The relationship between electron momentum densities (EMDs) and a band gap is clarified in momentum space. The interference between wavefunctions via reciprocal lattice vectors, making a band gap in momentum space, causes the scattering of electrons from the first Brillouin zone to the other zones, so-called Umklapp scattering. This leads to the broadening of EMDs. A sharp drop of the EMD in the limit of a zero gap becomes broadened as the gap opens. The broadening is given by a simple quantity, E g /v F , where E g is the gap magnitude and v F the Fermi velocity. As the ideal case to see such an effect, we investigate the EMDs in graphene and graphite. They are basically semimetals, and their EMDs have a hexagonal shape enclosed in the first Brillouin zone. Since the gap is zero at Dirac points, a sharp drop exists at the corners (K/K' points) while the broadening becomes significant away from K/K's, showing the smoothest fall at the centers of the edges (M's). In fact, this unique topology mimics a general variation of the EMDs across the metal-insulator transition in condensed matters.
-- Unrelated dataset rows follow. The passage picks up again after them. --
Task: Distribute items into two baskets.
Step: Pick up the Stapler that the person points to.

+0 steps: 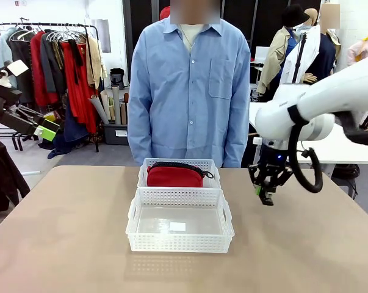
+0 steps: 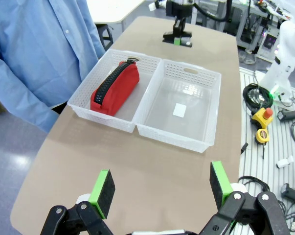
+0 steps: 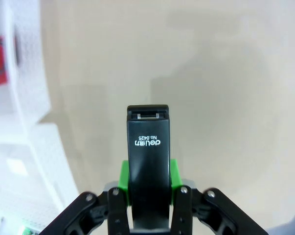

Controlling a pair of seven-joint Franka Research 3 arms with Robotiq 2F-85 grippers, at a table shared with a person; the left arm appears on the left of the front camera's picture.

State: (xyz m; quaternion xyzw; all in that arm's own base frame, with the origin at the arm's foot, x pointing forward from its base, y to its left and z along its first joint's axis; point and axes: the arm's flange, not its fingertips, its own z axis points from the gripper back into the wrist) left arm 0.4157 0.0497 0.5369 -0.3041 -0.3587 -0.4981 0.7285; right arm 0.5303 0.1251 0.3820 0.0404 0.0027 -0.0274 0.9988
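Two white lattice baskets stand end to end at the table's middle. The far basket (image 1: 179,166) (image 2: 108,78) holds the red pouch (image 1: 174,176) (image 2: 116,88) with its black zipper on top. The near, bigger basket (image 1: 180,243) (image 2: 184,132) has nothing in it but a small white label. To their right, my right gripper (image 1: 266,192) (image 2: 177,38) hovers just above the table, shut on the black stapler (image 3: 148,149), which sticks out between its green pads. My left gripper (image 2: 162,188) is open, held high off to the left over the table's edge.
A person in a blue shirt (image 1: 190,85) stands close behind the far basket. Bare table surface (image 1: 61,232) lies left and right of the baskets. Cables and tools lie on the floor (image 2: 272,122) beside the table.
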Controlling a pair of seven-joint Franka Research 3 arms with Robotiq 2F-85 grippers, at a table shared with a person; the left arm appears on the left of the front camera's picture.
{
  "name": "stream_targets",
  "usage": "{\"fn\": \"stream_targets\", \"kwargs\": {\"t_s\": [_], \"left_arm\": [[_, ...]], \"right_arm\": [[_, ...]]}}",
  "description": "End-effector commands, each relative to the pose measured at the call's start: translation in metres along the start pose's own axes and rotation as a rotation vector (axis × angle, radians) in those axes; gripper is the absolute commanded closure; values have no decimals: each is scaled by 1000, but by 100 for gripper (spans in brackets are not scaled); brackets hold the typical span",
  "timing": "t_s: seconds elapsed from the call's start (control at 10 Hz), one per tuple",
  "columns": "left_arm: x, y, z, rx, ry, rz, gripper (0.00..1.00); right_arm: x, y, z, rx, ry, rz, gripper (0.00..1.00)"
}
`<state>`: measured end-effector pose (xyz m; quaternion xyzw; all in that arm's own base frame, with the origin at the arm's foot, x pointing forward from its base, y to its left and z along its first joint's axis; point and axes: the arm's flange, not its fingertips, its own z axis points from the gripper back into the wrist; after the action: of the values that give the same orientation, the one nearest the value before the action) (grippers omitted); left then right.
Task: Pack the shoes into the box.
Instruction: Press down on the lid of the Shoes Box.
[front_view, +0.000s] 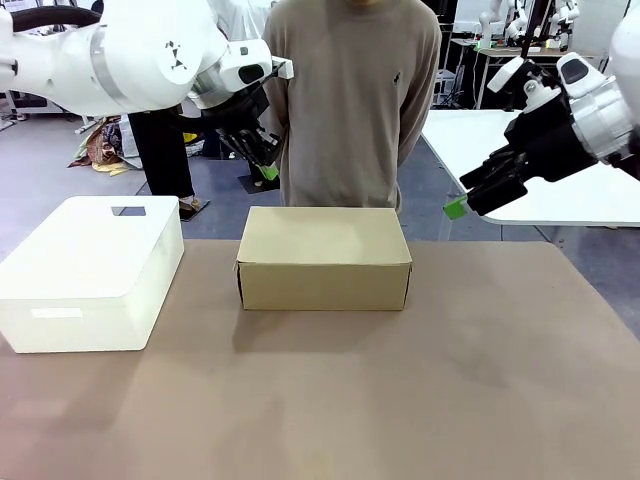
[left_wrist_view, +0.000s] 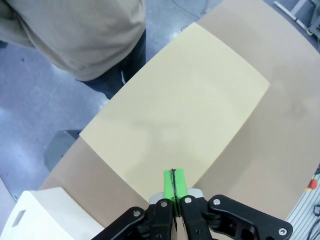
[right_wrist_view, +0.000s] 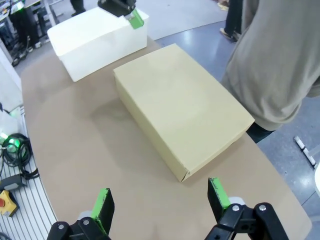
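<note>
Counter (front_view: 480, 400): brown, bare along my near edge.

Box (front_view: 324, 258): tan cardboard, lid down flat, mid-counter towards the far side. I see it from above in both wrist views (left_wrist_view: 185, 105) (right_wrist_view: 180, 107). Contents not visible to me.

Bin (front_view: 88, 272): white plastic, slot handle in its top, on the counter to the left of the box, apart from it. A corner shows at the lower left of the left wrist view (left_wrist_view: 45, 215).

Left gripper (front_view: 266, 172): raised above the far left corner of the box, touching nothing. Fingers (left_wrist_view: 174, 184) clenched, green pads pressed together, nothing between them.

Right gripper (front_view: 456, 207): raised beyond the right end of the box, clear of it. Fingers (right_wrist_view: 218, 194) released, spread wide, nothing in them; the counter shows between them.

Person (front_view: 350, 100): standing at the far side, directly behind the box, in a beige sweatshirt.
</note>
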<state>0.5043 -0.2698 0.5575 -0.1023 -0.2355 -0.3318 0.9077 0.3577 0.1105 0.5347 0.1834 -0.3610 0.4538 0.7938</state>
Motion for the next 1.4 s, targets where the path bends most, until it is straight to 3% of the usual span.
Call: {"fn": "stream_targets", "kwargs": {"t_s": [0.0, 0.3, 0.7, 1.3], "left_arm": [[20, 0, -10, 9, 38, 80, 100], [45, -5, -25, -3, 72, 151, 100], [79, 4, -65, 30, 84, 199, 100], [86, 9, -136, 56, 80, 264, 100]], "right_arm": [[12, 9, 3, -77, -3, -49, 0], [22, 14, 8, -113, -55, -84, 0], [13, 4, 9, -76, -35, -52, 0], [13, 4, 9, -76, -35, -52, 0]]}}
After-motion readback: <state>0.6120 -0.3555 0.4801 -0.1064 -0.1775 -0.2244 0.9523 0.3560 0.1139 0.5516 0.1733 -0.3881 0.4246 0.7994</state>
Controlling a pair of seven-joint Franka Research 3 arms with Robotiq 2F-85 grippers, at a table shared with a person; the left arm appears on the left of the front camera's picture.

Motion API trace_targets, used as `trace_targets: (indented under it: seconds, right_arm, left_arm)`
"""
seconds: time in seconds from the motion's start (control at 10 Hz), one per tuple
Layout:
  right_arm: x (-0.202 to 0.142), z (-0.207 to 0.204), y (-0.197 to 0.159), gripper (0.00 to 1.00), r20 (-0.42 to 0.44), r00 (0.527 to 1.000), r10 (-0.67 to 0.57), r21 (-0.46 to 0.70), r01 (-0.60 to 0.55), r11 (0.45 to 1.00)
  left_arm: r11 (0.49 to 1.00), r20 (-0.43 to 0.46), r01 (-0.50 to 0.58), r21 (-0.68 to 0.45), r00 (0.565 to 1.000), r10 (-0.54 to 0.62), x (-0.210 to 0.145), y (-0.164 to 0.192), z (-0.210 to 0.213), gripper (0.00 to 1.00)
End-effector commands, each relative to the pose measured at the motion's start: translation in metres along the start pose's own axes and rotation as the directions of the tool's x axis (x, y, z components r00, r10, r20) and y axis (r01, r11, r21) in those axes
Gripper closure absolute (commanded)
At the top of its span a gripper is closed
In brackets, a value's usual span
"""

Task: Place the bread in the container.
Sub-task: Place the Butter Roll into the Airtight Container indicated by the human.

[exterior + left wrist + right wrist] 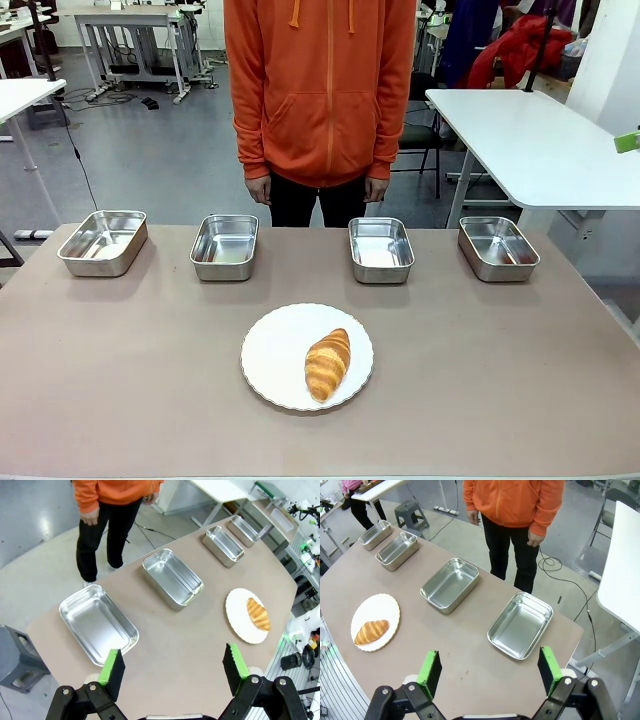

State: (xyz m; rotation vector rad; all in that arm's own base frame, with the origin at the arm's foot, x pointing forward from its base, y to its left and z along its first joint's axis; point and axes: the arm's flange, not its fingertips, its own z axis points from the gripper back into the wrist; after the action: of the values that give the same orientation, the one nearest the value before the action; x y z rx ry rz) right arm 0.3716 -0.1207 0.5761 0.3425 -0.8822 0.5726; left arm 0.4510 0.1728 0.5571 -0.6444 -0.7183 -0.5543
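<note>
The bread (328,363), a golden-brown croissant, lies on a round white plate (280,345) at the near middle of the brown table. Along the far edge stands a row of several look-alike steel pans; nothing in view marks which one is the container (224,247). All are empty. My left gripper (173,670) hangs open above the table's left end, over the nearest pan (98,622), with the bread (258,613) farther off. My right gripper (489,671) hangs open above the right end, near another pan (520,625), and the bread (371,631) lies far to its left.
A person in an orange hoodie (320,90) stands behind the pans, hands at the sides. A white table (530,140) stands at the back right. A grey stool (15,655) is beside the table's left end. Bare tabletop (480,370) surrounds the plate.
</note>
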Motion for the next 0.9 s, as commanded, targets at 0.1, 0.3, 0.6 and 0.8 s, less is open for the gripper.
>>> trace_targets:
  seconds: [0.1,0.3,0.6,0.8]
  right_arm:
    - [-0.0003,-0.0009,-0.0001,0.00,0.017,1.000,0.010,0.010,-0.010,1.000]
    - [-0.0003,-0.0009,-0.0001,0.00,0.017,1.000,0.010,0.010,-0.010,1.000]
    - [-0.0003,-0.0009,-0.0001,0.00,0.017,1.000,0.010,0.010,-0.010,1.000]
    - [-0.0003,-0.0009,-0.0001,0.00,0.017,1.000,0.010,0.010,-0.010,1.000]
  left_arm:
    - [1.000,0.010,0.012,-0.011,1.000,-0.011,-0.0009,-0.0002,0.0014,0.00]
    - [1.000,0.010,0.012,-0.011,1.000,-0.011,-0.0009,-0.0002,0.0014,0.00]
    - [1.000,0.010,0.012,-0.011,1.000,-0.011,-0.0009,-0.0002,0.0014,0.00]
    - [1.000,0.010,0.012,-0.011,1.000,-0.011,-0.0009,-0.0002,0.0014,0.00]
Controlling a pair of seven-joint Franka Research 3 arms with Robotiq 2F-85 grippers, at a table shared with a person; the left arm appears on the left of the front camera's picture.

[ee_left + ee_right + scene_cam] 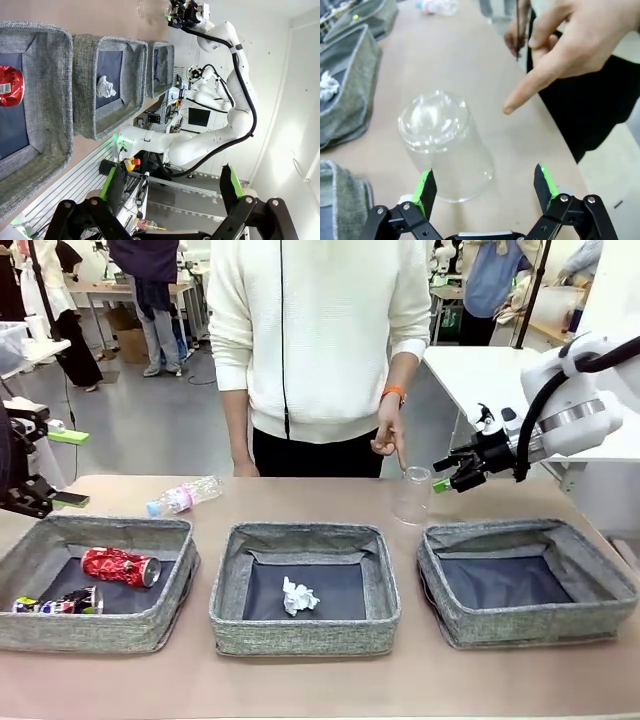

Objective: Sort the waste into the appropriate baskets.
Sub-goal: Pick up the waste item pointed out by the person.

Such an anisotropic broadening effect is indeed observed by momentum-density-based experiments e.g. x-ray Compton scattering.

Introduction

The relationship between electron momentum densities (EMDs) and a band gap has been little discussed in reciprocal space or momentum space, despite a fundamental importance in condensed matter physics. As is well known, a fundamental characteristic of electrons in metals is to form the Fermi surface which defines the boundary between occupied and unoccupied states in momentum space[1]. In contrast to this, in semiconductors or insulators, the highest occupied states coincides with Brillouin zone boundaries, on which the energy gap opens due to the interference between the wavefunctions in the first Brillouin zone and higher zones, leading to the disappearance of the Fermi surface. If the electron band or the dispersion specified by momentum and energy ψ(p, E) is projected onto the E axis, we obtain the density of states (DOS) ρ(E); On the other hand, if ψ is projected onto p space, we have an electron momentum density (EMD) ρ(p) ≡ ρ(p , p , p ). Consequently, there emerges an energy gap in the DOS when the system transits from a metal to an insulator. However, it has rarely been discussed what happens to the EMD: One may anticipate that Fermi-surface-associated features could remain even after the transition to an insulator if the band gap is narrow, while it is unlikely in wide-gap materials. It is prerequisite to know how EMD evolves during such a transition upon performing experimental and theoretical studies based on momentum space. The problem has implicitly been suggested so far[2-5]. Nonetheless, crucial evidence, particularly in experiments, is still lacking and thus the issue is far from a general consensus. In fact, the electronic structures in graphene and graphite ideally possess both aspects of a metal and an insulator. The electrons behave as in a metal at the Dirac points (K/K′ points) in momentum space, while behaving as in an insulator away from those points. Because of this, the EMD has a unique topology in those materials. Here we show that the characteristic behaviors are indeed observable by an x-ray Compton scattering experiment with an enhanced momentum resolution.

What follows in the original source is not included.